■ TASK DETAILS
Once the line holding "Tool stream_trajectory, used" is found in the listing below, write it out and each later line exactly, up to and including the one holding "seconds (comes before".

■ EXCERPTED RECORDS

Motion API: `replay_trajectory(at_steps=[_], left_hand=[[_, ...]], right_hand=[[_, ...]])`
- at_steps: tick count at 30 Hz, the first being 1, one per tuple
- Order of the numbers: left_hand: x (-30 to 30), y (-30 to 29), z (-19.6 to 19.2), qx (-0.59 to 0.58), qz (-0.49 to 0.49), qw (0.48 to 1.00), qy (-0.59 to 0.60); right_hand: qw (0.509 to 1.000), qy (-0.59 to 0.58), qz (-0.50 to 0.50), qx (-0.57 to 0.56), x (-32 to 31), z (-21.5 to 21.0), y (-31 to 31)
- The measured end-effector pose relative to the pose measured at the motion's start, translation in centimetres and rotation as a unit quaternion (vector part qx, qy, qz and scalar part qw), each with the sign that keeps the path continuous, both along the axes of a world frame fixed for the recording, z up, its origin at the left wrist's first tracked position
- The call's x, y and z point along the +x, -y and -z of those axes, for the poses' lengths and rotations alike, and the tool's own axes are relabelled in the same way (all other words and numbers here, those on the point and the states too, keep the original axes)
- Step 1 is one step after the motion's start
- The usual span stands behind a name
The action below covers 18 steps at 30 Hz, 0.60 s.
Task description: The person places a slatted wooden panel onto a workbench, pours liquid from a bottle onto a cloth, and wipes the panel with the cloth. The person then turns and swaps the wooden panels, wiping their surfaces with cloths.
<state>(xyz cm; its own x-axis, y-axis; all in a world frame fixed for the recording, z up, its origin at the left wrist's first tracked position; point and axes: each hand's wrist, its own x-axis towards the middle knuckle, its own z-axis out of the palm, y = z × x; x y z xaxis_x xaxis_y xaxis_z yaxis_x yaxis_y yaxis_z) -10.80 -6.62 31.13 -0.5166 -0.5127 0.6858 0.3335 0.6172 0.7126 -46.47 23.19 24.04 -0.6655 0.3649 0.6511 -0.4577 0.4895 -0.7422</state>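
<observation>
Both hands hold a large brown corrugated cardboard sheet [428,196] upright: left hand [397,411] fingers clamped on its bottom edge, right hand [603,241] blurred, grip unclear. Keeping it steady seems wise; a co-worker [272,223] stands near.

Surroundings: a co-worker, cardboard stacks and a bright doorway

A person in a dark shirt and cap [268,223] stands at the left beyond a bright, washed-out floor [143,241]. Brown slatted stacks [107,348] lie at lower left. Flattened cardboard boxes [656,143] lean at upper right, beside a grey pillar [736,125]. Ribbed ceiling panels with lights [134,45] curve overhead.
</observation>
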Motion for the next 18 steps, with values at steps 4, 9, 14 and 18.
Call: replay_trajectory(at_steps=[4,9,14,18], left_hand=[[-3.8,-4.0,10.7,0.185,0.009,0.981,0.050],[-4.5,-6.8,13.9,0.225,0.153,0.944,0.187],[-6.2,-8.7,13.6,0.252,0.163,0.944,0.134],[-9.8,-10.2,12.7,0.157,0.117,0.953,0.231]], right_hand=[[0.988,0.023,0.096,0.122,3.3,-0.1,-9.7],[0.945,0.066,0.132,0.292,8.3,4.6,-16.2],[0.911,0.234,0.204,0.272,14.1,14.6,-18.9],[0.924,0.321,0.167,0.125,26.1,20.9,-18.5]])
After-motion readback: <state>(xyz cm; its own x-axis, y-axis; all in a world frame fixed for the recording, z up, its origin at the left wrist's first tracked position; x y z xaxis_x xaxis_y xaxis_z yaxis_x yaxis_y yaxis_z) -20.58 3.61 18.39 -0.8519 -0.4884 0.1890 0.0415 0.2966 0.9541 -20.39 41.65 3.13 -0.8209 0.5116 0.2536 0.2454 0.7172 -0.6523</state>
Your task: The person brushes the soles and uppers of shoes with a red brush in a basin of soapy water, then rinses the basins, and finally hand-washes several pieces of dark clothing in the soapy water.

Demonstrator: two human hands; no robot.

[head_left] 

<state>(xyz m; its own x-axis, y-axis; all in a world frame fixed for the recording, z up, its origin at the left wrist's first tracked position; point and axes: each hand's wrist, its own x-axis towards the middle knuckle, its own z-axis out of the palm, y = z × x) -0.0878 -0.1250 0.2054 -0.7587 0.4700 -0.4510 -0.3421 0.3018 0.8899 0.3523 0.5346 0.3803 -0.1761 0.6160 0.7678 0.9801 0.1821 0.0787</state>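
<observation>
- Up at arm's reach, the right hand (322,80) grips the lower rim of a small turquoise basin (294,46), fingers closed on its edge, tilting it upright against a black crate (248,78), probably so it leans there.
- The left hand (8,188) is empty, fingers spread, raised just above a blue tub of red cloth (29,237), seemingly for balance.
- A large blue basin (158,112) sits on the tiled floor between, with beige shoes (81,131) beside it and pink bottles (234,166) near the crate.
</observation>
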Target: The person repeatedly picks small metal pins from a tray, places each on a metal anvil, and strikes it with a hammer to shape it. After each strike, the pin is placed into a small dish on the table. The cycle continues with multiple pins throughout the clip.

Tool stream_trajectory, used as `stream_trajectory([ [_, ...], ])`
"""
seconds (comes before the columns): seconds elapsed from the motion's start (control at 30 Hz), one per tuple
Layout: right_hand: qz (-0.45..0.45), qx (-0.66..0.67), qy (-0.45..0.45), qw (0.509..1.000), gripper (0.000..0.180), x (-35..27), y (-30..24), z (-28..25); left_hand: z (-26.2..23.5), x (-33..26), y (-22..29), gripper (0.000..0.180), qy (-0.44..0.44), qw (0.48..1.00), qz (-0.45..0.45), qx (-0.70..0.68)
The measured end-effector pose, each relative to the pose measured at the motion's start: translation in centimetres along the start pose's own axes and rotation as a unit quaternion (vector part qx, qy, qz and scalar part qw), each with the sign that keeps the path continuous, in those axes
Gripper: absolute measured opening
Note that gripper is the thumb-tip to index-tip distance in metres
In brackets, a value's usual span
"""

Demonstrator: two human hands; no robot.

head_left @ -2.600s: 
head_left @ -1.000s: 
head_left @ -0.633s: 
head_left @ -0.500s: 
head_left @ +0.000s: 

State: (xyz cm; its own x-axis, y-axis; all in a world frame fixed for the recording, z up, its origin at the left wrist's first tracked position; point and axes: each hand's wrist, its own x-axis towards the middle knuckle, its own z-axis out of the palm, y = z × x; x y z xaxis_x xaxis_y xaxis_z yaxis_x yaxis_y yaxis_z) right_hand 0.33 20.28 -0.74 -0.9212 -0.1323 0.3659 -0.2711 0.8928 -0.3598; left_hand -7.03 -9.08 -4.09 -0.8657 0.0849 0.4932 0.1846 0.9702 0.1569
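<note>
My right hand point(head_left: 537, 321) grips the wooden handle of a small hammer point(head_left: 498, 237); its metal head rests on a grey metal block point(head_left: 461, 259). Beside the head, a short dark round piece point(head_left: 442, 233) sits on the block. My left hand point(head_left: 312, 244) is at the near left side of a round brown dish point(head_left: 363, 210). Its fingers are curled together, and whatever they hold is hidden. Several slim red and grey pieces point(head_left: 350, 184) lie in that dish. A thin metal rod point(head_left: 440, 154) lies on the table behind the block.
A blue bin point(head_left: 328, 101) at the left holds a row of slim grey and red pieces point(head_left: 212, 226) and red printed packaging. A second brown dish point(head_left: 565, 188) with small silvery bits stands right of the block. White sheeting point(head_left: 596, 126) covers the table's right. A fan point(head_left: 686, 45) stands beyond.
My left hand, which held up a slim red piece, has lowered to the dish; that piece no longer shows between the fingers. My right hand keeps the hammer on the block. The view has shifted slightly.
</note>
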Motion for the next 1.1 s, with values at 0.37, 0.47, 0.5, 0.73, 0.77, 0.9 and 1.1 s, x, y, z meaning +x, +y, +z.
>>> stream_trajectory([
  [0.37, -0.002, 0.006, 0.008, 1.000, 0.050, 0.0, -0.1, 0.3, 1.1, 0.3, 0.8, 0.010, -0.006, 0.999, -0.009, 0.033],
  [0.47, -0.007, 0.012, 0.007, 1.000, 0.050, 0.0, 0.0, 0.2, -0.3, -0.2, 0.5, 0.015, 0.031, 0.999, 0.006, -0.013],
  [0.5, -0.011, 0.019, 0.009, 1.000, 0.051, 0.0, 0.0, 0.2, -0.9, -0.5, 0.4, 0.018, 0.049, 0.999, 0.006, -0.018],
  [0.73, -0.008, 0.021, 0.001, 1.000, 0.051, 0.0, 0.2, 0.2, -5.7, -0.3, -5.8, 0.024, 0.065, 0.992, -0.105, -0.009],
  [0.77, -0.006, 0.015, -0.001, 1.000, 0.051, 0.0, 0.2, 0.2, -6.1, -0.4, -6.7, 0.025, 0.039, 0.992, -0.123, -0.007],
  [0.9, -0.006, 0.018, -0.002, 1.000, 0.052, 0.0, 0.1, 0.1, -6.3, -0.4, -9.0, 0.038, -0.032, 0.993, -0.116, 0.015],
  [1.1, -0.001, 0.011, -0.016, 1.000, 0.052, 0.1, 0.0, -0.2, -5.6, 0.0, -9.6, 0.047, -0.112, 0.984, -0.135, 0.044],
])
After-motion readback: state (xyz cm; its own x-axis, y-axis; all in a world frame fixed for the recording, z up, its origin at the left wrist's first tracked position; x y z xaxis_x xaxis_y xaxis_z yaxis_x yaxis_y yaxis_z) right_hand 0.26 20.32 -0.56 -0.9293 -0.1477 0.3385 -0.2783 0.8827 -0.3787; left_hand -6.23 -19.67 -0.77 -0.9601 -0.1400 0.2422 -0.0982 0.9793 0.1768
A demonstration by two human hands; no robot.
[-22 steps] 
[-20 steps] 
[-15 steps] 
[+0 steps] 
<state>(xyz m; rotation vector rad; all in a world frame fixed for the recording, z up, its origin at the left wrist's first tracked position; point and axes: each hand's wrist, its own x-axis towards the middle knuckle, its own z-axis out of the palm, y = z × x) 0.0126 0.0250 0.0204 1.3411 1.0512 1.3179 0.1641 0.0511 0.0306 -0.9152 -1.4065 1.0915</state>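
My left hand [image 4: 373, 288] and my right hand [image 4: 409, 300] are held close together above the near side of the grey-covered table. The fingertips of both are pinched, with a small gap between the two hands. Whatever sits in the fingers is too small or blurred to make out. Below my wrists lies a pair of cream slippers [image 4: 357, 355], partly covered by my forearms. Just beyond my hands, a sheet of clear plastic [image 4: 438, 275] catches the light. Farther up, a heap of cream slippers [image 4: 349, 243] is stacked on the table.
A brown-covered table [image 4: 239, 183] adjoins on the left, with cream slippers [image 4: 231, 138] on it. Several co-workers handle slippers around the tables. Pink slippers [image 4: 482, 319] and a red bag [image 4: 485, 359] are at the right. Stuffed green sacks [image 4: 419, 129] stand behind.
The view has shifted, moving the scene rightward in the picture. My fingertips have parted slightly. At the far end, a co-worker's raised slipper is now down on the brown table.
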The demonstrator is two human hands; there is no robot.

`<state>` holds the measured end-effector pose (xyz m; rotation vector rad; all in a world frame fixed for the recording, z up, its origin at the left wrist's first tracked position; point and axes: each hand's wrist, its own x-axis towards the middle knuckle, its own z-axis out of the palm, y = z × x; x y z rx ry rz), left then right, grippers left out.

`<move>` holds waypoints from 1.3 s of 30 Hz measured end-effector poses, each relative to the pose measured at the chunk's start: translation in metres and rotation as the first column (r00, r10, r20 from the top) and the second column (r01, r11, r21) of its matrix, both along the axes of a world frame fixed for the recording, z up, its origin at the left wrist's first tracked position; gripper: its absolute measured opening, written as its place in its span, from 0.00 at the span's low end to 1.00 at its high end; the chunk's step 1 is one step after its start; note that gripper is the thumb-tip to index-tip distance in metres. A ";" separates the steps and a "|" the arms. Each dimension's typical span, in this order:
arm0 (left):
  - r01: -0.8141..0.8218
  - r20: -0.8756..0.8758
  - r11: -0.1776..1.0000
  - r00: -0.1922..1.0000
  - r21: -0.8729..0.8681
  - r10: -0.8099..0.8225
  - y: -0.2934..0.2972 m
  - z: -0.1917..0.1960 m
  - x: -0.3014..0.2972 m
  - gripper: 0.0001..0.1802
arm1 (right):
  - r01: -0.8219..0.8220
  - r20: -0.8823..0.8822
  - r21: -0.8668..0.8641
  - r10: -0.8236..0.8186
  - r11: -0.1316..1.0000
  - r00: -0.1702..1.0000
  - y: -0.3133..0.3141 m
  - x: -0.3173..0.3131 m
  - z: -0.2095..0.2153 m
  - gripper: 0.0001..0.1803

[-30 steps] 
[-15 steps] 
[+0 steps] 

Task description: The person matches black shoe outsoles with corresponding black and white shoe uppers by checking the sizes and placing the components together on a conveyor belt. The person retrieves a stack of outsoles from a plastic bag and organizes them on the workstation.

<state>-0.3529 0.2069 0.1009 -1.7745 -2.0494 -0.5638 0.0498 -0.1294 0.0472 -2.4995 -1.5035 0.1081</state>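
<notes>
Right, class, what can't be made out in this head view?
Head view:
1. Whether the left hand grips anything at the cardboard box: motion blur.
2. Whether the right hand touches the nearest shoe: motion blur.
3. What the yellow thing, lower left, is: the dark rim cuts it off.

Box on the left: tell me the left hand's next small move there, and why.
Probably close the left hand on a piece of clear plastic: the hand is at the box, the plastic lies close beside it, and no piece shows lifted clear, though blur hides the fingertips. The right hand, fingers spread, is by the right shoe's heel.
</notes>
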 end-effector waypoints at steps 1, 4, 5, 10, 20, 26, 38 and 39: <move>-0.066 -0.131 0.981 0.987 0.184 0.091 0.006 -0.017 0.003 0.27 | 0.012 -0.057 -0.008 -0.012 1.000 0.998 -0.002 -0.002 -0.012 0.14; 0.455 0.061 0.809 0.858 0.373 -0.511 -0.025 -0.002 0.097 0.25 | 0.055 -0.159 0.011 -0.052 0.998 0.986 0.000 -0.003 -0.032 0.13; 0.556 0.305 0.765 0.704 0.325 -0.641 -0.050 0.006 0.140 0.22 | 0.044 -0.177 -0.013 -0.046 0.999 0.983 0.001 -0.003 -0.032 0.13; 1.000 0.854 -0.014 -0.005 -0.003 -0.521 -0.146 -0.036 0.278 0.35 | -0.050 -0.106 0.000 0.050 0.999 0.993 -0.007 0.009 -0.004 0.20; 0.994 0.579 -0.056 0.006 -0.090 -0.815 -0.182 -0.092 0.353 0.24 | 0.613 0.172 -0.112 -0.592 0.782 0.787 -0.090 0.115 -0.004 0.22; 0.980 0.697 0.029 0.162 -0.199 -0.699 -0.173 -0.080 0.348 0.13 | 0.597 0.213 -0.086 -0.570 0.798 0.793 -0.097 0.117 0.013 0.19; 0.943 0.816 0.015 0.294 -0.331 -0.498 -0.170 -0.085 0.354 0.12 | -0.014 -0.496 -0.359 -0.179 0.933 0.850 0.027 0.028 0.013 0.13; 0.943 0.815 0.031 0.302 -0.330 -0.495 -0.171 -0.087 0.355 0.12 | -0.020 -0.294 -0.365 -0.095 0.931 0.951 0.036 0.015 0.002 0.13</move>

■ ANSWER BELOW
Tool stream_trajectory, used as `stream_trajectory([ [_, ...], ])`
"""
seconds (comes before the columns): seconds elapsed from the motion's start (control at 30 Hz), one per tuple

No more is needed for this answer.